Tal tipo de procedimento não é novidade. Tentam-se soluções informais desde os tempos do Império. Eram as Autoridades Policiais com seus “Termos de bem viver”, os juízes de Paz, os Comissários de Menores e os Promotores (cheguei a atender mais de 60 pessoas carentes em uma só tarde). Não há e nunca haverá juízes para resolverem todos os conflitos.
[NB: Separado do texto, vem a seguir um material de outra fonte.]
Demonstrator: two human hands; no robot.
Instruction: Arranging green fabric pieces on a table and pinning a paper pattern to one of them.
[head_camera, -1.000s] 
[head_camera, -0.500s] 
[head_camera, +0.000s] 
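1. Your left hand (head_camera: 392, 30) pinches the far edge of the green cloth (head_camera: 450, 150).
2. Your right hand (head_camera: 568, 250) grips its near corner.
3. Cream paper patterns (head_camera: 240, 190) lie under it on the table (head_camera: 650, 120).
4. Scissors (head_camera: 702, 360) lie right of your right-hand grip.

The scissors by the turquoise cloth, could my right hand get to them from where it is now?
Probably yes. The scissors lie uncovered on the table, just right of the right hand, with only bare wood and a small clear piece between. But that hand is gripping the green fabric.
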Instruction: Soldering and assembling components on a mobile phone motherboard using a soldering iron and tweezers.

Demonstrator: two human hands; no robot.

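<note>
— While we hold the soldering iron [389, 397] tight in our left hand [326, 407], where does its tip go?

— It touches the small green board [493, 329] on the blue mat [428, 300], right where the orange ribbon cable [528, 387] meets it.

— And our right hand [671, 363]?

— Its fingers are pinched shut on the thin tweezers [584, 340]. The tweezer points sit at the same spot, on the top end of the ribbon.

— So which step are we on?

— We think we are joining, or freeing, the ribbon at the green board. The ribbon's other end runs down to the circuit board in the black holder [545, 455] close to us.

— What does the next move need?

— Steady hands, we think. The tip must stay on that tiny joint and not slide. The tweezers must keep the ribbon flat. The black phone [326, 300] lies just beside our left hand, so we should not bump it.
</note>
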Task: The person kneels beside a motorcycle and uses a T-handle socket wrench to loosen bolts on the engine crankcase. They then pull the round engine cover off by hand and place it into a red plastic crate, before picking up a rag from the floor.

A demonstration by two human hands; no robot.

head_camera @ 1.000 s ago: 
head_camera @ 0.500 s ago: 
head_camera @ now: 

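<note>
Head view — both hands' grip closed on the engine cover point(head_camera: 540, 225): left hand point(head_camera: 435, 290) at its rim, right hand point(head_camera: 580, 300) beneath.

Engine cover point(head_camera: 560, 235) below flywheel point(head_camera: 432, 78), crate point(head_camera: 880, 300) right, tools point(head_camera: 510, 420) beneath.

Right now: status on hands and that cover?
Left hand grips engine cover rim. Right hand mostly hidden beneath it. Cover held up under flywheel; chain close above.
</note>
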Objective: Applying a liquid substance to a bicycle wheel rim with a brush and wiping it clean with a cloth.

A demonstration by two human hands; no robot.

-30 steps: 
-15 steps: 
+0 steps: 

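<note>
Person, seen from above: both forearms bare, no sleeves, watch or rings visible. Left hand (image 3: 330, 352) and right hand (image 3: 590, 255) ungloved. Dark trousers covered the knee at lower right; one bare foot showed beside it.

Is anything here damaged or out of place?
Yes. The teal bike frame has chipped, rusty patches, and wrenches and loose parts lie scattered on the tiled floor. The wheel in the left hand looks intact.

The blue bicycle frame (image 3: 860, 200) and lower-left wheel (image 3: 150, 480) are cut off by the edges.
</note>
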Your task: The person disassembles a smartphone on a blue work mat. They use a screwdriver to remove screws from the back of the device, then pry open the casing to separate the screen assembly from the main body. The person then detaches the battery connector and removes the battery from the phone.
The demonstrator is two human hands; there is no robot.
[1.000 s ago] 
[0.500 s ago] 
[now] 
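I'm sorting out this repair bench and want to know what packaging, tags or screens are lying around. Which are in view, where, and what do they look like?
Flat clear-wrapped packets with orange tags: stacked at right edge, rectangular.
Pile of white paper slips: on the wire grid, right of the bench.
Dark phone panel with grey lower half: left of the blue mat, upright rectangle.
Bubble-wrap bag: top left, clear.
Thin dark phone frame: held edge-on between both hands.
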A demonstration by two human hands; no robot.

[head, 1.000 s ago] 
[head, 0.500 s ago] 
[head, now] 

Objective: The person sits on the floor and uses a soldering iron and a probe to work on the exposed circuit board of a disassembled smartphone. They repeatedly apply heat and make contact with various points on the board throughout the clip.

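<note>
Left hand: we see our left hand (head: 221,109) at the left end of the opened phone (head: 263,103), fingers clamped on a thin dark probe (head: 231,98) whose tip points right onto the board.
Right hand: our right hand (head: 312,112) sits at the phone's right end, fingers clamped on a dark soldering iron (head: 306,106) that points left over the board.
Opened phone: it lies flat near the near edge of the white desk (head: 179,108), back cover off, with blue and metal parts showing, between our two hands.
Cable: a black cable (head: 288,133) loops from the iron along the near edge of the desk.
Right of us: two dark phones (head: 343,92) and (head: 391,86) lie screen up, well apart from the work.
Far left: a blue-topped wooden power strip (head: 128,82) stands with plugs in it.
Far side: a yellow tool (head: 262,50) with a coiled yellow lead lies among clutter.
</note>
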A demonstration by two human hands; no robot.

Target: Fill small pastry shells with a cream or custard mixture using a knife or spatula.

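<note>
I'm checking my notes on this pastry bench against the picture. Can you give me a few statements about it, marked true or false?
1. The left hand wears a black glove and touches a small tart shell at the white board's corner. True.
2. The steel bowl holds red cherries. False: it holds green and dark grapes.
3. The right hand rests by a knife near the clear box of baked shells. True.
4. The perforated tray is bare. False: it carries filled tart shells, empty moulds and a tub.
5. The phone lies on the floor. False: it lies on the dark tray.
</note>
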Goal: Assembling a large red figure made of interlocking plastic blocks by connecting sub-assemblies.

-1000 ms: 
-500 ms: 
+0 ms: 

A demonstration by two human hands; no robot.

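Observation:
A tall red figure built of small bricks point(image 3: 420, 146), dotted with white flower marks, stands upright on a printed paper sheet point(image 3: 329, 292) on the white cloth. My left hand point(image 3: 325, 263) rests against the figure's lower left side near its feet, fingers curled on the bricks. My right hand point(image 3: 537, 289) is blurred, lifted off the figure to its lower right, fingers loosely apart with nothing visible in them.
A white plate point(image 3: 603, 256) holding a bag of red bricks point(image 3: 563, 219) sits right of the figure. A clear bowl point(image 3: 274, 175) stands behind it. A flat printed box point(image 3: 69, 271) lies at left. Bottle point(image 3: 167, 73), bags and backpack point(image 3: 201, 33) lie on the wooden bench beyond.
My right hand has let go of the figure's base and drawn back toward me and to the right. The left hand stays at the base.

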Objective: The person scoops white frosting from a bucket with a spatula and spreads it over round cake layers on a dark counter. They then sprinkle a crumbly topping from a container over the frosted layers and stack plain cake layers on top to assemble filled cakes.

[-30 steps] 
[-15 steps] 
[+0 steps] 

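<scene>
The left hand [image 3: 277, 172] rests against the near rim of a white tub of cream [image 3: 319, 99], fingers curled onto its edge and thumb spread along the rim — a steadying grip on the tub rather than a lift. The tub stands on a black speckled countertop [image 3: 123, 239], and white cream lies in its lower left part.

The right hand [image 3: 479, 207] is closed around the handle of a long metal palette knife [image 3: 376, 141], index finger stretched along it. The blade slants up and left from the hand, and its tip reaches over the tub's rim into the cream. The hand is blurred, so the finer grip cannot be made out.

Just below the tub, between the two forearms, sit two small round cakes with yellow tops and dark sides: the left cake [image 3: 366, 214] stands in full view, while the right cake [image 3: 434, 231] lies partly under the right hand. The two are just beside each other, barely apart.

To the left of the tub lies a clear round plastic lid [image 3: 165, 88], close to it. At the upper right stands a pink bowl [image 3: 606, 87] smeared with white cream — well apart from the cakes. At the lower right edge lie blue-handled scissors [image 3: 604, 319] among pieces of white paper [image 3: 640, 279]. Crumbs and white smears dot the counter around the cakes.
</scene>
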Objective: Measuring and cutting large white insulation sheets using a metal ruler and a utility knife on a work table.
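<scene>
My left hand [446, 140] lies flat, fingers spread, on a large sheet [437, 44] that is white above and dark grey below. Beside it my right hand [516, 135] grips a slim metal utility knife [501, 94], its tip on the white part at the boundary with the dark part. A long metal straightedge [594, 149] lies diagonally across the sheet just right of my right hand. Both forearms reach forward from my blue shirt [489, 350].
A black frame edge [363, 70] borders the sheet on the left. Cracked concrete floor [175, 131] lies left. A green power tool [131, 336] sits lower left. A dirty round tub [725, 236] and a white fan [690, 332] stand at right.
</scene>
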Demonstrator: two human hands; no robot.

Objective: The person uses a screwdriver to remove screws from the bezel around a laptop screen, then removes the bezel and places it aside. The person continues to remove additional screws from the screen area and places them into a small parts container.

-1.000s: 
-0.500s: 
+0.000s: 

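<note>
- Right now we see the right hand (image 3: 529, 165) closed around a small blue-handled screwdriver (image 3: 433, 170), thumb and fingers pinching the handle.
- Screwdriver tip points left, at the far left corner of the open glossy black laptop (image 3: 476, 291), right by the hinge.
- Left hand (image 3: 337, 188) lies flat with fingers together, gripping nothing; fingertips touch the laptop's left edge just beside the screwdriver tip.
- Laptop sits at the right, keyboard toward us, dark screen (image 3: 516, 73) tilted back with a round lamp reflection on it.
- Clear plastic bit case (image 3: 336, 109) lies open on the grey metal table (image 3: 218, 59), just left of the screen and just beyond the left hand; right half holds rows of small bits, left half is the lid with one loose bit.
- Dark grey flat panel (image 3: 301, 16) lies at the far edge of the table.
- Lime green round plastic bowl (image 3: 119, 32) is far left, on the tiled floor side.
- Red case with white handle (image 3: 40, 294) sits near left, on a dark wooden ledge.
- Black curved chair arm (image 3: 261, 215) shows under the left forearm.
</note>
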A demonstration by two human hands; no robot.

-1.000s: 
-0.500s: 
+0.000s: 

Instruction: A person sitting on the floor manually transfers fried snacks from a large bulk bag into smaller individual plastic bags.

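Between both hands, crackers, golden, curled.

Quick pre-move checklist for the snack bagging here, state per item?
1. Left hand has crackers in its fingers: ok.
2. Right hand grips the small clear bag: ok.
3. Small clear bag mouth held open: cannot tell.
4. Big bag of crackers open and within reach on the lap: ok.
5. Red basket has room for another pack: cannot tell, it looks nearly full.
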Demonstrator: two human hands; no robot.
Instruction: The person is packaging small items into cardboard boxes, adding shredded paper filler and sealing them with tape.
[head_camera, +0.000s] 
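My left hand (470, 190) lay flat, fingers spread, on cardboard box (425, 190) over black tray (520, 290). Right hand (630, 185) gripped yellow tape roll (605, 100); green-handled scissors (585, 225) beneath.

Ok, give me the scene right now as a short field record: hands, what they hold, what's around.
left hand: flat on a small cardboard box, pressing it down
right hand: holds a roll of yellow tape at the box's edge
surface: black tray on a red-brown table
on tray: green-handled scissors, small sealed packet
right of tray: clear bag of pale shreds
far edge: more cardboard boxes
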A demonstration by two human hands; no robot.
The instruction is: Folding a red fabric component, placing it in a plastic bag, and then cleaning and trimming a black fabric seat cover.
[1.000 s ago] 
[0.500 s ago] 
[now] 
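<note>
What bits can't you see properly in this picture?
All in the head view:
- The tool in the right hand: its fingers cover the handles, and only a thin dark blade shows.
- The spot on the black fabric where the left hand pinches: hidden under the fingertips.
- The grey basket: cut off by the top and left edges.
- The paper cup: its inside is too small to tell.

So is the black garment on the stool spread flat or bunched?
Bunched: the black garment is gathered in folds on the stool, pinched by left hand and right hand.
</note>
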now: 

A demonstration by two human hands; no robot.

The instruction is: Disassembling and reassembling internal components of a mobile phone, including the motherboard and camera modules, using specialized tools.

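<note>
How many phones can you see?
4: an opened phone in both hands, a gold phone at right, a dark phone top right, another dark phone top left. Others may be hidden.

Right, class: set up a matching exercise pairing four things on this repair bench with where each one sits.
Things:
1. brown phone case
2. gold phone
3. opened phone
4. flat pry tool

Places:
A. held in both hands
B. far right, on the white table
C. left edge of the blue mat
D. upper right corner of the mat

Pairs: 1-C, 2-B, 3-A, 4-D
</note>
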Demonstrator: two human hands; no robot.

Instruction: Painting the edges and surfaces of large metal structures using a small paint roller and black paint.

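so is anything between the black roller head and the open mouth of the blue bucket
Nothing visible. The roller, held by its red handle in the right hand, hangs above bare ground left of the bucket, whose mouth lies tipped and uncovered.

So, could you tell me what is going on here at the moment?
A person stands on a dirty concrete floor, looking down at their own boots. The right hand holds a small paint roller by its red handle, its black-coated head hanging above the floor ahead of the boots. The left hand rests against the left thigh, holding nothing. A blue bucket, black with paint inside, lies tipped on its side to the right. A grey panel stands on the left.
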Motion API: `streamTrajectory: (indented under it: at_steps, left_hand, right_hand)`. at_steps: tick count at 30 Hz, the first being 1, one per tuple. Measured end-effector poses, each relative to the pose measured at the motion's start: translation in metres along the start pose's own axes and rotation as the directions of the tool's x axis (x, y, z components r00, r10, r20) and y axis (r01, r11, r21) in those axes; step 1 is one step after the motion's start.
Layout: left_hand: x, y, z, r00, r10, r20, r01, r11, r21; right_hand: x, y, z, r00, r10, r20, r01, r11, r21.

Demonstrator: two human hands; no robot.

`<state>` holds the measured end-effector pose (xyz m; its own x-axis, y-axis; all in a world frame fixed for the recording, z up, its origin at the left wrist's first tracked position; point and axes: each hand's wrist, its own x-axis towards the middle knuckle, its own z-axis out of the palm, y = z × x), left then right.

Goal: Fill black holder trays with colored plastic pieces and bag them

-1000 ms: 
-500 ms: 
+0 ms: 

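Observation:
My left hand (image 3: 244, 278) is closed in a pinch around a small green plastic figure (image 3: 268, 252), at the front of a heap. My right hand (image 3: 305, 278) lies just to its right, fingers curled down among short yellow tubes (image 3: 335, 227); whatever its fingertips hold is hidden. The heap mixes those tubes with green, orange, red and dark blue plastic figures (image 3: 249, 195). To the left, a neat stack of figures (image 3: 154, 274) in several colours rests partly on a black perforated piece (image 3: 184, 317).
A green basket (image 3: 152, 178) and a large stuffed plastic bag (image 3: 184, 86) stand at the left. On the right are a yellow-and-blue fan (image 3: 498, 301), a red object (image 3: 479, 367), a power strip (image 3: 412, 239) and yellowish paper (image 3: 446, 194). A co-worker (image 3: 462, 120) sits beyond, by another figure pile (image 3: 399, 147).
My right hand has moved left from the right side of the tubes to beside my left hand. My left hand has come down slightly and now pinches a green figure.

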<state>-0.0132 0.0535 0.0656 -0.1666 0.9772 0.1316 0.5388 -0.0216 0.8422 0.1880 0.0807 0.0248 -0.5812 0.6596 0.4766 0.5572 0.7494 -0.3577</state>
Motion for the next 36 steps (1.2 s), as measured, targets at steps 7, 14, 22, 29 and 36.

Bem, a surpresa com a divulgação de tal conduta tem o mérito de chamar a atenção para o fato de que o sistema dos Juizados é bom, mas está em crise. E para solucioná-lo não basta partir de um caso concreto e dar-lhe solução local. É preciso ir além, rever o sistema, discutir suas falhas, tentar aprimorá-lo. Nesta linha algumas sugestões são válidas:

a) Evitar a todo custo a ampliação da competência dos Juizados;

b) Privilegiar no orçamento dos Tribunais os Juizados, dando-lhes estrutura material e humana adequadas;

c) Permitir aos Estados que desenvolvam soluções próprias, com a autonomia federativa de que gozam, porque é absolutamente inviável pretender soluções iguais para regiões absolutamente diferentes;

d) Permitir que se celebrem, mediante requisitos mínimos estabelecidos pelo CNJ, convênios com Universidades para a implantação de Juizados dentro de suas dependências, com a presença permanente de um servidor do Judiciário, possibilitando-se atendimento à população e prática forense aos estudantes;

e) Dar estrutura aos policiais (inclusive do trânsito) para que tenham acesso à pauta de audiências do Juizado Criminal via internet e, no ato da lavratura de um TC, através de mensagem eletrônica, intimem o acusado para estar em Juízo no dia e hora marcados (tal qual as companhias de aviação fazem ao marcar seus vôos);

f) Estabelecer sanções legais aos que ingressam com ações temerárias, valendo-se da isenção de custas (v.g., proibição de ingressar no Juizado por 5 anos);

g) Permitir aos delegados de Polícia que formalizem termos de conciliação, submetendo-os à homologação judicial, com isto evitando o ingresso em Juízo.

Em suma, estas são algumas sugestões para que não se coloquem no descrédito os Juizados Espaciais cíveis e criminais da Justiça dos Estados, que tanto e tão bons serviços já prestaram à população brasileira. Com certeza, outras tantas existem. É colocá-las em prática. Mãos à obra.